Good day

I'm busy designing a small DC UPS to run some appliances when the power goes out. I am, however, having trouble with an element in the battery switch-over circuit.

I decided on using a circuit configuration similar to those that were discussed here, here and here.

I learned that replacing a diode with two opposite facing series-connected MOSFETS has the great advantage of a much smaller voltage drop, while still being able to block reverse currents when the devices are in the off state.

My question is: Does it matter which way around the MOSFETS are connected (e.g. source-to-source or drain-to-drain)? I have seen them being used in both configurations. Could somebody please explain the difference to me?

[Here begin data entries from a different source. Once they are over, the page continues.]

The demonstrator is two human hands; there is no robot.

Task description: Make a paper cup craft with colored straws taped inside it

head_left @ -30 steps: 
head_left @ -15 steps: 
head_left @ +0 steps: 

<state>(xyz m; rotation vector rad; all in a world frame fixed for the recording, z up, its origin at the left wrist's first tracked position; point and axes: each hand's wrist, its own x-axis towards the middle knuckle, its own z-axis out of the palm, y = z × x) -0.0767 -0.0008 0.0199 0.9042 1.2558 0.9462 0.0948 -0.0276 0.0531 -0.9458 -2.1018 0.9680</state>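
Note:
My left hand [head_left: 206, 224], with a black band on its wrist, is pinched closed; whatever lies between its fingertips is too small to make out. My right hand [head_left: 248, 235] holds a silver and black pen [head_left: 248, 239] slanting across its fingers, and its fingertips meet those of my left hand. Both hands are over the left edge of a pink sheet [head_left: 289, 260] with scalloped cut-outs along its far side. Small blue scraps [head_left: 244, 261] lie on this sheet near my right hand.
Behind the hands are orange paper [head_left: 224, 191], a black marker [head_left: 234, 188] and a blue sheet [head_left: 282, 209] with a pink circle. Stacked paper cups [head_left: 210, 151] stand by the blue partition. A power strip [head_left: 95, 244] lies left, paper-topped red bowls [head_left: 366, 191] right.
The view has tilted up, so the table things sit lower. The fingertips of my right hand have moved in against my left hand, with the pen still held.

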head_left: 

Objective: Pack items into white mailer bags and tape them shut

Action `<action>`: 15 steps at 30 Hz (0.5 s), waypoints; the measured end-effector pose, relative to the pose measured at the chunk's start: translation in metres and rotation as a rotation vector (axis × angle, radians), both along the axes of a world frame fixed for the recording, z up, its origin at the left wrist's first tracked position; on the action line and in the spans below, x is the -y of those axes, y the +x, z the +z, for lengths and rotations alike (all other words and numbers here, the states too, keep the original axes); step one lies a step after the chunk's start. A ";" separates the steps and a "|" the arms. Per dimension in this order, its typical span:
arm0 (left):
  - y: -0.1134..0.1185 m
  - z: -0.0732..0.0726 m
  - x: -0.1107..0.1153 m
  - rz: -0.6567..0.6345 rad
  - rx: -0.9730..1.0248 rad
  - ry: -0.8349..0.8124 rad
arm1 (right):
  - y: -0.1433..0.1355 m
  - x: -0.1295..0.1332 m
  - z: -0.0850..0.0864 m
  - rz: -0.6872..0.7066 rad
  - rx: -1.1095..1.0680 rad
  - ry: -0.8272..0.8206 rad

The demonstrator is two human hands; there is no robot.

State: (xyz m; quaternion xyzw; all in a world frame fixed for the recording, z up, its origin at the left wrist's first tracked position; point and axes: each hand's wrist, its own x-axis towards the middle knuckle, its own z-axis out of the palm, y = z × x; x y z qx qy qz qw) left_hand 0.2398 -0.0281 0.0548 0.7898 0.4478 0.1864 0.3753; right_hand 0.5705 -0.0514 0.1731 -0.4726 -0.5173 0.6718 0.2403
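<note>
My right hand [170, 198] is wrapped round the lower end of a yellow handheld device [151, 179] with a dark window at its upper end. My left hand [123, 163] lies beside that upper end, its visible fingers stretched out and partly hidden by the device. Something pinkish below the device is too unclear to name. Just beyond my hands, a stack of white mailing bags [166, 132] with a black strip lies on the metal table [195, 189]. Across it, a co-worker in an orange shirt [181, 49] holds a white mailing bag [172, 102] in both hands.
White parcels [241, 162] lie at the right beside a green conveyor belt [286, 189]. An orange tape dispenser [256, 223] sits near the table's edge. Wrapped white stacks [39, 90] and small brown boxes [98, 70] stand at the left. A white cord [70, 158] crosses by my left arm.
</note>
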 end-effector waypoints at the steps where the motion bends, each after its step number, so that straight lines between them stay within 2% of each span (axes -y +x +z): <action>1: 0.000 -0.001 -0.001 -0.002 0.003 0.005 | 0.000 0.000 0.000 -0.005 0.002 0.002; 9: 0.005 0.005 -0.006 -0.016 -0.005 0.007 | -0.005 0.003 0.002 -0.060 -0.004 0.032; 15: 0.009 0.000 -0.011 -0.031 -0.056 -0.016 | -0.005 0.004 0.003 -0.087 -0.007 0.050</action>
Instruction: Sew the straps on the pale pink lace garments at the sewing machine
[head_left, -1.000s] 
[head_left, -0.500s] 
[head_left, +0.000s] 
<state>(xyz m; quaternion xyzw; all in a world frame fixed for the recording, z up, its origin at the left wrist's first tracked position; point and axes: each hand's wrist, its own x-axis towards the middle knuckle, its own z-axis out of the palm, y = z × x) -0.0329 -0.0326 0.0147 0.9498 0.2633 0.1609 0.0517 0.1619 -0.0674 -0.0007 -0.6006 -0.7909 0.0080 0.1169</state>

Please refer to the attached images to clarify my answer.enter image description here enter image description here

I am aware that the voltage difference between the two sources will allow me to just use or'ing diodes, but I need the voltage drop advantage on the battery side, unless there is a simple way to construct "ideal" diodes that can be used in stead. Unfortunately I am limited to through-hole components.

I am looking forward to any answers and responses. Reinforcing critics on my circuit design is also most welcome.


1 Answer 1


I don't think there will be any difference between the circuits.

In principle a MOSFETs drain and source are equal, like this: enter image description here See, no physical difference !

But many discrete (power) MOSFETs are build such that the Drain can take a higher voltage. To keep Rds_on low, the same changes are not applied to the source.

Then there is the body, bulk or substrate (different names but same thing), both source and drain have a diode to substrate (N+ to p junction as in picture). In discrete MOSFETs the bulk is almost always connected to the source resulting in another difference ! The result is that only the drain-substrate diode remains but since substrate is connected to the source, the diode is now between drain and source ! When you would use only one NMOS in your circuit, how you connect the drain and the source would matter.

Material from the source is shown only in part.